Now I just need some industrial strength mud cleaner.
Wednesday, April 1, 2009
I just got back from National Youth Leader Training camp, and I am very glad to be back in my own home...
Camp Pupukea is a pretty cool campsite, but it was a kind of miserable week. We arrived and they set us up into our patrols; they put us with random people, so I didn't know anyone. They organized the patrols by color; we were the Lime Patrol. We had to think of a name that matched lime, so we became the Irish Whooping Llamas (yes, that was my idea). Our patrol and the Gold Patrol were unlucky enough to get stuck in the camp site that was half a mile away from everything... down hill... those wimps in the other patrols were right next to everything. And I had to drag a 100 pound cart up that hill about 4 times a day, because the rest of my patrol were a bunch of lazy butt holes. I literally did K.P. for all but one meal, because if someone else had to do it, it wouldn't get done and then we would get in trouble. The classes were OK, they were just talking about different leadership skills. We had MRE's (Meals Rejected by Everyone) for most of our meals and yet the patrol still found a way make there be dirty dishes. We didn't even need dishes! The way we got food was cool, they had a pickup time for food at every meal. If you didn't get there on time, your patrol couldn't eat. And because pickup for breakfast was 6:00 to 6:30, we missed our breakfast most days because we wouldn't wake up on time. I am a lot stronger now from dragging that cart all over the place, so it's not all bad. My tent partner was sick, so I got sick too... not fun at all.
I was one of the only Caucasians there, and being in an all Asian patrol was awkward at times. The others in my group quickly nicknamed us "The Asians plus One White Guy". One of my patrol members promised that he would help me unleash my inner-Asian, but when I chose mashed potatoes instead of rice, he gave up on me.
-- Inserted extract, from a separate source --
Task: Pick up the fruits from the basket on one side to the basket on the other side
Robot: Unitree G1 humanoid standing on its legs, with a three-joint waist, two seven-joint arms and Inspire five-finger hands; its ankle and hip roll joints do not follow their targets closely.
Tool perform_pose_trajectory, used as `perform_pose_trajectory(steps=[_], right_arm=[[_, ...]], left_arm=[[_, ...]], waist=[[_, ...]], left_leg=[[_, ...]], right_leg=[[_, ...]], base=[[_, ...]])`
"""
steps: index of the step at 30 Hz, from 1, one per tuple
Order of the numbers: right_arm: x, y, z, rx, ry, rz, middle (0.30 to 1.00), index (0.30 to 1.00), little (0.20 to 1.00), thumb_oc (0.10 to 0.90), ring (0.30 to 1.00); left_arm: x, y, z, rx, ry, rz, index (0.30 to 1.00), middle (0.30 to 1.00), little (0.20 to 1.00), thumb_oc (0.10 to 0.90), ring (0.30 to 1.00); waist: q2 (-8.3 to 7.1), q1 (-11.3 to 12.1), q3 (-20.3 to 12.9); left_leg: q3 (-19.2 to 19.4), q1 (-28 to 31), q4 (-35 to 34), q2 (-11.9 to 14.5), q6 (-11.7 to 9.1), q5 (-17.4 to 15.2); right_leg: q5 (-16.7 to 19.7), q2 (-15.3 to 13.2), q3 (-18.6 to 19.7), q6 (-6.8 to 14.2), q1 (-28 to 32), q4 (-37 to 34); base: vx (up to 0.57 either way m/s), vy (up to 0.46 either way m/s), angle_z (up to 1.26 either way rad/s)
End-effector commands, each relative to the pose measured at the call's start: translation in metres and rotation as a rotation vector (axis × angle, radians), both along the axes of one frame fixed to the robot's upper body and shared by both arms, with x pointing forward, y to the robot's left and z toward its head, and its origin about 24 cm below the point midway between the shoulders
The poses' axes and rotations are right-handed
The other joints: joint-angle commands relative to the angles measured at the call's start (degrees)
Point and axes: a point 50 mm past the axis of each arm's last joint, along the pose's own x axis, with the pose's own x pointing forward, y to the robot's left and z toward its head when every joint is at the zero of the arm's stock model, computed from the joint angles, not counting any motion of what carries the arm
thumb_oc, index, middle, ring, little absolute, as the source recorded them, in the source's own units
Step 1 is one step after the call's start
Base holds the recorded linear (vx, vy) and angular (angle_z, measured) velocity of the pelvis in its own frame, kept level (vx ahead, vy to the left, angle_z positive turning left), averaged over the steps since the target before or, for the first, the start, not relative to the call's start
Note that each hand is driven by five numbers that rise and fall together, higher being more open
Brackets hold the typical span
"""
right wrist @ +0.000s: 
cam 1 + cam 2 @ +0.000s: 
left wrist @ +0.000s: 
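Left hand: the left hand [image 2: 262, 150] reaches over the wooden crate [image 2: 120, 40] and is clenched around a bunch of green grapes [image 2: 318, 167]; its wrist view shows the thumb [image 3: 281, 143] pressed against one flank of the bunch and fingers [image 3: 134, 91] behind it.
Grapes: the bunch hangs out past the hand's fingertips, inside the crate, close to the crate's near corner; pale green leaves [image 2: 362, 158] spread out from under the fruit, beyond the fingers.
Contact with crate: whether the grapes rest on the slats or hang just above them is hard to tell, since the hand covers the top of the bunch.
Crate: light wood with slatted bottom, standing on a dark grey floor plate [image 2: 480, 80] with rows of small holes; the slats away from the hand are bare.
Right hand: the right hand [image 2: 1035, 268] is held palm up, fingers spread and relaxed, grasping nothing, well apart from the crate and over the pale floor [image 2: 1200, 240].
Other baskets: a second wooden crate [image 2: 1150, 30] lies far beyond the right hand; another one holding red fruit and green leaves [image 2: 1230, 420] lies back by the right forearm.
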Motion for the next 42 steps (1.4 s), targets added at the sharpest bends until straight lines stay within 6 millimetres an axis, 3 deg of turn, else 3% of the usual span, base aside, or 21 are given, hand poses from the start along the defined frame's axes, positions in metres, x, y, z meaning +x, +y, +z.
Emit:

It says in the rules that there is no wrestling allowed, but every year the staff secretly organizes a grappling match. They had a sentry who would blow a whistle whenever an adult or other staff member was coming. One whistle meant staff, 2 meant false alarm, 3 meant adult, 50 meant Mr. Mac (our scout master who also owns the camp). I beat everyone I faced, until the whistle blew... We all scattered back to our camps, but I was barefoot and, while running, ripped a good chunk of meat out of my toe when I hit a rock. After I got back from the medic's cabin, I decided not to grapple anymore.
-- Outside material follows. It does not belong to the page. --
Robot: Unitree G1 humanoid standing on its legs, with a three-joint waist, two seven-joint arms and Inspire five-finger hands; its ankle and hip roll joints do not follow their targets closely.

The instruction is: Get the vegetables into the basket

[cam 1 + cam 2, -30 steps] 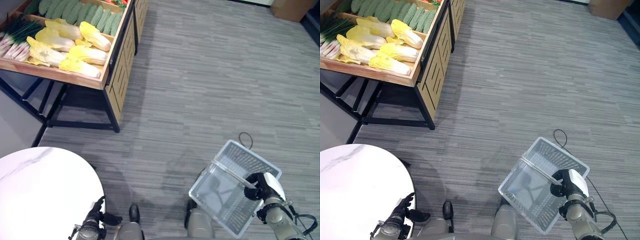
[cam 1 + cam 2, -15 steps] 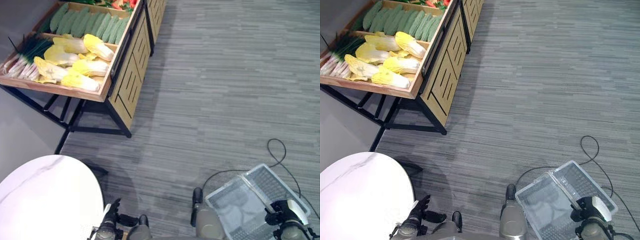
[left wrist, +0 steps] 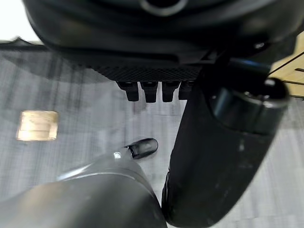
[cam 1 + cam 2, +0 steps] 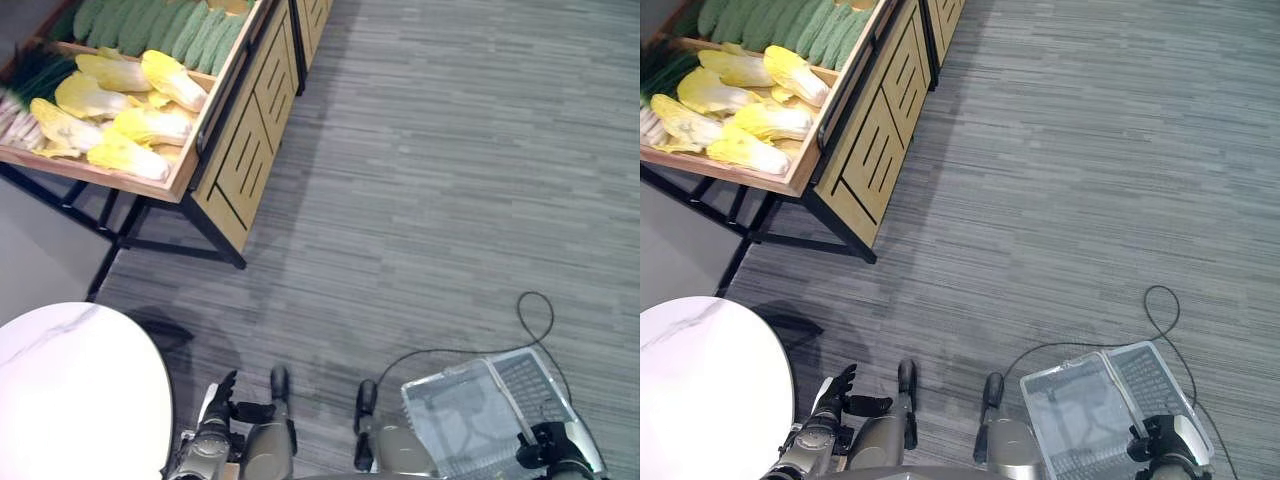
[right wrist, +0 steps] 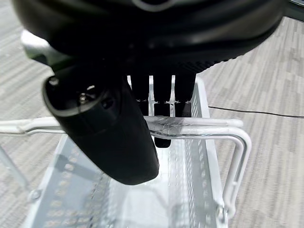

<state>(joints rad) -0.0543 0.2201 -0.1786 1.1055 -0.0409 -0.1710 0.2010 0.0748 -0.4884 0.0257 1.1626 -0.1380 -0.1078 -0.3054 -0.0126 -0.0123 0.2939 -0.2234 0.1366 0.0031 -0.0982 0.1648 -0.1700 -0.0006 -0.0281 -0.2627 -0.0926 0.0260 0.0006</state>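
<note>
The basket [image 4: 480, 410] is white, a mesh of thin wire with a pale liner showing through its bottom, and it hangs low at the near right, just above the grey plank floor [image 4: 430, 190]. Its white handle [image 5: 190, 127] is a bent rod running across the open top. The right hand [image 5: 118, 118] has its fingers curled over this handle with the thumb closing beneath it, so the basket hangs from that grasp. Nothing lies inside the basket.

The vegetables sit well apart from it, at the far left, in a wooden display stand [image 4: 230, 150] on black legs. Pale yellow napa cabbages [image 4: 130, 100] lie heaped in the nearer tray, with a row of bumpy green cucumbers [image 4: 150, 25] in the tray behind and spring onions [image 4: 20, 90] at the left edge.

The left hand [image 4: 835, 392] hangs low at the near left, beside the rim of a round white marble tabletop [image 4: 70, 390], its fingers loosely extended and holding nothing.
</note>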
At one point, they needed to test how we would react during an emergency, but of course, they didn't tell us it wasn't real. We were sitting in the building where they taught our classes at 10:00 one night when our SPL for the whole camp ran in and yelled, "Everyone get down under the tables! The police department just called, there's a drunk man that has been sighted coming this way, and he's armed!" We got under the tables and they turned out the lights. Suddenly we heard the SPL scream from the other room, "All staff get in here! We have a wounded person!" All the staff ran into the other room with the medic (who is a navy seal by the way), and we could hear "Oh God! It's Ricky!" "Check his pulse!" "Blood is getting on everything!"... Then the door slammed open, there was a gunshot, then the light came on and the SPL told us to sit back down. He explained that it wasn't real and it just a test, and that we did really well. I don't give a crap that we did well! We were P.O.d!
One other interesting thing happened. Another troop that was going on a biking course was a little way down the hill. Suddenly we saw Ranger Mac and a fire truck fly by! The idiots in the other troop had been exploding deodorant cans and had set fire to the entire hillside! We could only guess what Ranger Mac did to the fools. Well, not much else of interest happened so I'll end it here.